— WHAT YOU ARE ASKED TO DO —
If a line in the material below has the string "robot", copy it out.

— GIVEN ENTRIES —
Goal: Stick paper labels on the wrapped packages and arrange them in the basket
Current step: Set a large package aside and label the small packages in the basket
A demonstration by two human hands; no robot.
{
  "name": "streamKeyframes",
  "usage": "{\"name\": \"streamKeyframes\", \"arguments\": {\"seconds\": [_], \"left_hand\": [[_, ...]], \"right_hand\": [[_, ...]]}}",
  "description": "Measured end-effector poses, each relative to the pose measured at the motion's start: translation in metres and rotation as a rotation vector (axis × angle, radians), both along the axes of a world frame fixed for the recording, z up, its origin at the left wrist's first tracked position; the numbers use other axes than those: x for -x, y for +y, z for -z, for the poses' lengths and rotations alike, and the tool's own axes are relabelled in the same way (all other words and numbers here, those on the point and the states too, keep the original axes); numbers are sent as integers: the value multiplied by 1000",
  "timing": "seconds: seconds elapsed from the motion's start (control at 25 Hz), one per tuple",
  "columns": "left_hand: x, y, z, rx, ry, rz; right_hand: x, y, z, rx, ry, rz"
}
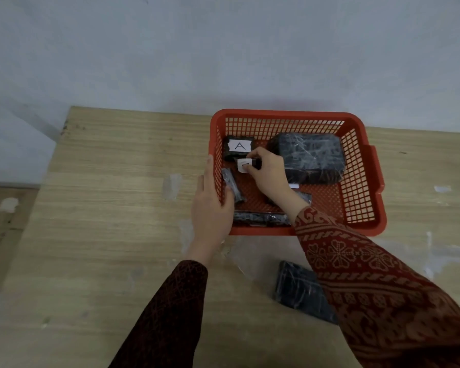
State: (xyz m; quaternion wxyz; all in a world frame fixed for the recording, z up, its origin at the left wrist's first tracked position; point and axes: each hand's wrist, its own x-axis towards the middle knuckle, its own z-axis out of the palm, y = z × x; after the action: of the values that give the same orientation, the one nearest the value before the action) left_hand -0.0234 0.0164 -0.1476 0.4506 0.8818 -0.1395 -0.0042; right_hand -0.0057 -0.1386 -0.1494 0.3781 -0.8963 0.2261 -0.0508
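Observation:
A red mesh basket (361,166) sits on the wooden table. Inside, a small black package with a white "A" label (239,146) lies at the back left, and a large black wrapped package (311,155) at the back right. My right hand (267,172) is inside the basket, shut on a small dark package with a white label (244,164). My left hand (211,205) grips the basket's left wall, thumb inside beside a slim wrapped package (233,185). A long flat package (260,218) lies along the front wall. Another black wrapped package (300,290) lies on the table, partly under my right sleeve.
The wooden table (112,208) has pale smears and scraps of tape. A white paper scrap (442,189) lies right of the basket. The table's left edge drops to the floor; a grey wall stands behind.

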Motion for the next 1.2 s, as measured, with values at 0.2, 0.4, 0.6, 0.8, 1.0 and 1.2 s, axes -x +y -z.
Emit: {"name": "streamKeyframes", "arguments": {"seconds": [0.2,0.4,0.6,0.8,1.0,1.2], "left_hand": [[0,0,1,31,21,-4],[0,-1,2,25,27,-10],[-1,0,2,27,32,-11],[-2,0,3,30,28,-13],[-1,1,2,32,27,-14],[-2,1,4,29,16,-8]], "right_hand": [[-8,-4,4,59,81,-24],[-10,-8,4,238,164,-156],[-6,8,0,547,134,-249],[4,20,-3,620,77,-259],[4,18,-1,594,135,-243],[5,35,3,107,224,-228]]}}
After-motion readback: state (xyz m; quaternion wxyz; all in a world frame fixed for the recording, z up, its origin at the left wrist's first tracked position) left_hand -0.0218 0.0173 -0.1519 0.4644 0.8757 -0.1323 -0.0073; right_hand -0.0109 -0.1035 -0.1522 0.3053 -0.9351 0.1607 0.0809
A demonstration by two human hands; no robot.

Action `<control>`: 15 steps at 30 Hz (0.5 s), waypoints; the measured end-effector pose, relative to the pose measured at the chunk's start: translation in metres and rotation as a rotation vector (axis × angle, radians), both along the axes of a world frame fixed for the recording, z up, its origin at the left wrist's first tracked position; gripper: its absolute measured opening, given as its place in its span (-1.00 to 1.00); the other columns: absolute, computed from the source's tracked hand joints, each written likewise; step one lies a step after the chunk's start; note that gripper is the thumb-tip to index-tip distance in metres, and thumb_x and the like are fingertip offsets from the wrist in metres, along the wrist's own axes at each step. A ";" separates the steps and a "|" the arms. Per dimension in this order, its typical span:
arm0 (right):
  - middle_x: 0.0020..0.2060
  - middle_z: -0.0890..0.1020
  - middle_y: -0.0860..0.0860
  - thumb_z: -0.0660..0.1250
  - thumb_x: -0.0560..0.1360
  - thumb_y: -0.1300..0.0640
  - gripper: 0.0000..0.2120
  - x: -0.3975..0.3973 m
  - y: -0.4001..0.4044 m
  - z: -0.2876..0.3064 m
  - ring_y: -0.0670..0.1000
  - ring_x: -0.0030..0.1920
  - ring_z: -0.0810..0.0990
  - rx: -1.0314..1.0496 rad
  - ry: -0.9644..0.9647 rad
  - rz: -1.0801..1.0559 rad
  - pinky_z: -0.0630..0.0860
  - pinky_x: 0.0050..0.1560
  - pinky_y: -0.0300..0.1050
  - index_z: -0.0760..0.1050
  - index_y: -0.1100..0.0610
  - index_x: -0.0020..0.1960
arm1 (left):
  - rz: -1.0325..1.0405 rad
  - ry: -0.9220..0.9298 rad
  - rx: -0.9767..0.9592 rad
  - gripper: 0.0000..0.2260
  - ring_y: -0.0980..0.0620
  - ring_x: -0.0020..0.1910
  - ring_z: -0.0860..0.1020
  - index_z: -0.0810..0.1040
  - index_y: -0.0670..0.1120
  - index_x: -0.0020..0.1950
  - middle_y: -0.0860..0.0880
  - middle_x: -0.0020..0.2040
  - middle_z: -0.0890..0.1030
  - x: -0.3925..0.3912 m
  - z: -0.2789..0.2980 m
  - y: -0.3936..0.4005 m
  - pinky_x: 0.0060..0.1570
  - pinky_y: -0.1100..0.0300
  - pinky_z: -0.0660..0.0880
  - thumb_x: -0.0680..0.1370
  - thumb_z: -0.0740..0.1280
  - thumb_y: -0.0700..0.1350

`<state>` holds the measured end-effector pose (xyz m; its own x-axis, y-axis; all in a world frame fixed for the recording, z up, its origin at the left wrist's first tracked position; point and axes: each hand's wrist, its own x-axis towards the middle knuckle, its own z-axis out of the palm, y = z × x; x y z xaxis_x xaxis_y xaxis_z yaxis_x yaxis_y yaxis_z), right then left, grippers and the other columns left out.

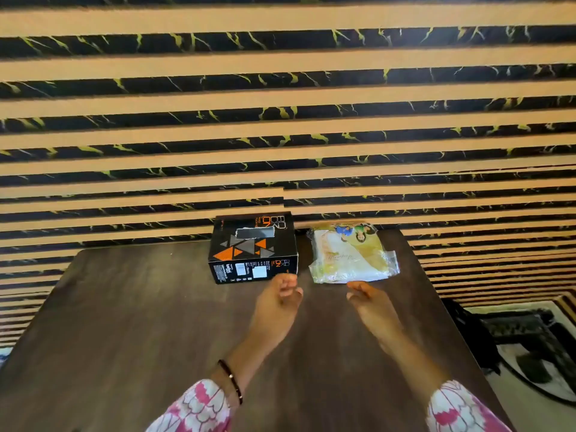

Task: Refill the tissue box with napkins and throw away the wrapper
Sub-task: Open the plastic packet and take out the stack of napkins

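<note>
black cardboard tissue box with orange triangles (253, 248): far on dark wood surface (124, 307) | clear plastic napkin pack (352, 252): right, beside it | left hand (276, 302) fingers curled, empty | right hand (372, 302) fingers loose, empty

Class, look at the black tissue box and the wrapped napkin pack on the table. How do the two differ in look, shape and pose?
The tissue box is black card with orange and grey triangles; the napkin pack is clear crinkled plastic over pale napkins. The tissue box is a rigid upright block; the napkin pack lies flat and soft. Both sit side by side on the dark table near the wall.
</note>
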<state>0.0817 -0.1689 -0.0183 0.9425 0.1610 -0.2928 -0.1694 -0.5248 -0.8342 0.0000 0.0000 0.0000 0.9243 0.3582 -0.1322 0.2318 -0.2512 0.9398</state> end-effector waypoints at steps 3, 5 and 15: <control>0.29 0.51 0.03 0.25 0.49 0.08 -0.63 0.032 -0.001 -0.017 0.12 0.25 0.49 -0.306 -0.120 0.086 0.42 0.24 0.02 0.42 0.00 0.29 | -0.117 0.040 0.199 -0.67 0.11 0.19 0.45 0.36 -0.05 0.32 -0.01 0.26 0.47 0.032 -0.013 -0.003 0.06 0.33 0.36 0.56 0.24 -0.07; 0.42 0.34 -0.02 0.25 0.49 0.06 -0.57 0.047 -0.002 -0.025 0.05 0.43 0.26 -0.431 -0.185 0.129 0.27 0.39 0.03 0.34 0.00 0.36 | -0.192 0.075 0.254 -0.61 0.10 0.13 0.47 0.30 -0.05 0.37 -0.03 0.32 0.40 0.053 -0.017 -0.010 -0.10 0.43 0.39 0.56 0.24 -0.07; 0.53 -0.06 0.05 0.09 0.57 0.02 -0.37 0.104 -0.008 -0.059 0.08 0.52 -0.15 -0.851 -0.317 0.340 -0.23 0.47 0.05 -0.18 0.09 0.50 | -0.544 0.257 0.823 -0.35 -0.09 0.51 -0.10 -0.09 -0.10 0.51 -0.08 0.55 -0.05 0.140 -0.056 -0.033 0.46 -0.14 -0.06 0.55 0.19 0.03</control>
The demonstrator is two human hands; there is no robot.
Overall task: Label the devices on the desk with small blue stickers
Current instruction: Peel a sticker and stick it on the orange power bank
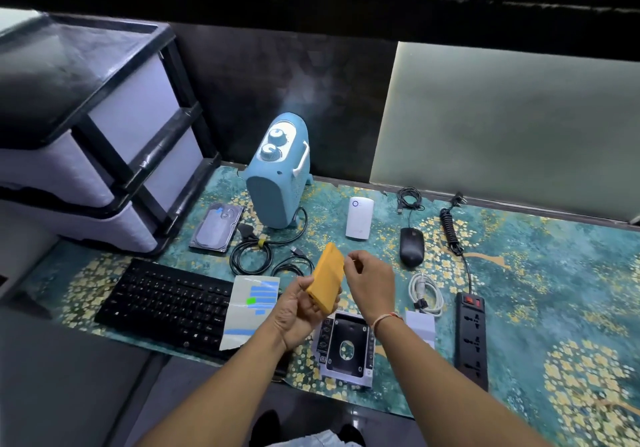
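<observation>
My left hand (298, 311) grips the lower end of an orange power bank (327, 282), lifted and tilted above the desk. My right hand (369, 282) hovers beside its upper right edge with fingers curled and thumb and forefinger pinched together; whether a sticker sits between them I cannot tell. A sticker sheet (251, 308) with blue strips and one green piece lies across the keyboard's right end. Around them lie the black keyboard (162, 303), blue heater (278, 173), white plug-in device (360, 217), black mouse (411, 246), hard drive (217, 226), drive caddy (346, 346) and power strip (471, 335).
A black-framed drawer unit (100, 128) stands at the left. Coiled black cables (258, 256) lie in front of the heater, a white cable (426, 294) and a white card (420, 325) near the power strip. A grey panel (502, 128) rises at the back right.
</observation>
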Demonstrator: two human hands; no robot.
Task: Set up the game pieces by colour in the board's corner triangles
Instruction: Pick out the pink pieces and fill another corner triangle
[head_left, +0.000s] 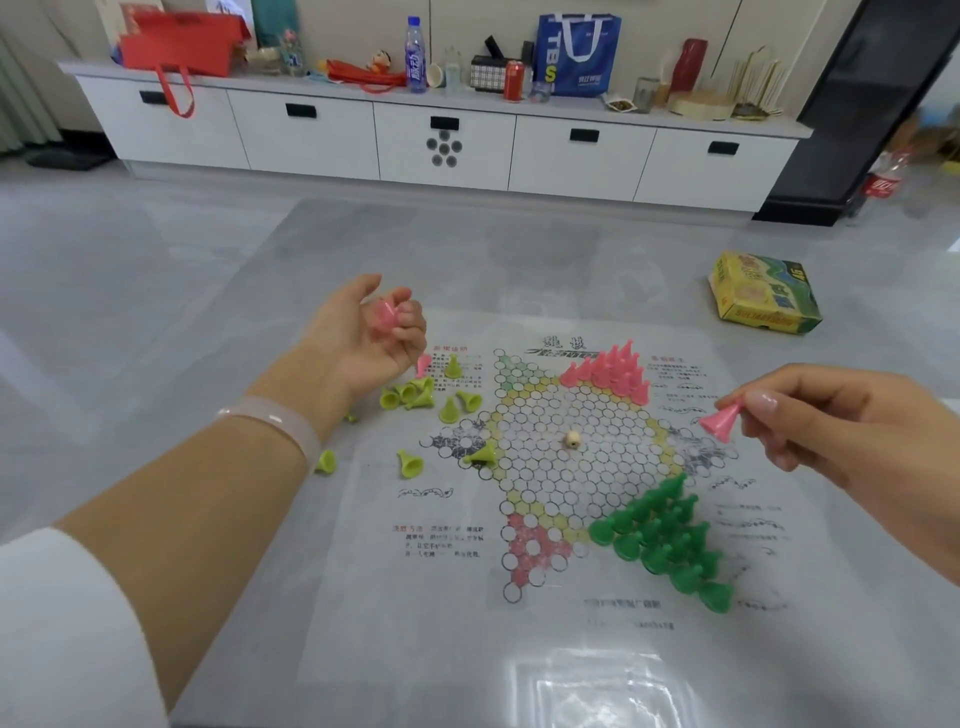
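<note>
1. Dark green pieces stood packed in the board's near-right triangle.
2. The right hand pinched one pink piece above the board's right edge.
3. Lime pieces lay scattered at the left — some toppled.
4. The left hand curled round another pink pawn.
5. Pink pieces filled the far triangle.
</note>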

— THE ANSWER —
A demonstration by two human hands; no robot.
A demonstration by two human hands; no robot.
The demonstrator is two human hands; there is no robot.
Demonstrator: two human hands; no robot.

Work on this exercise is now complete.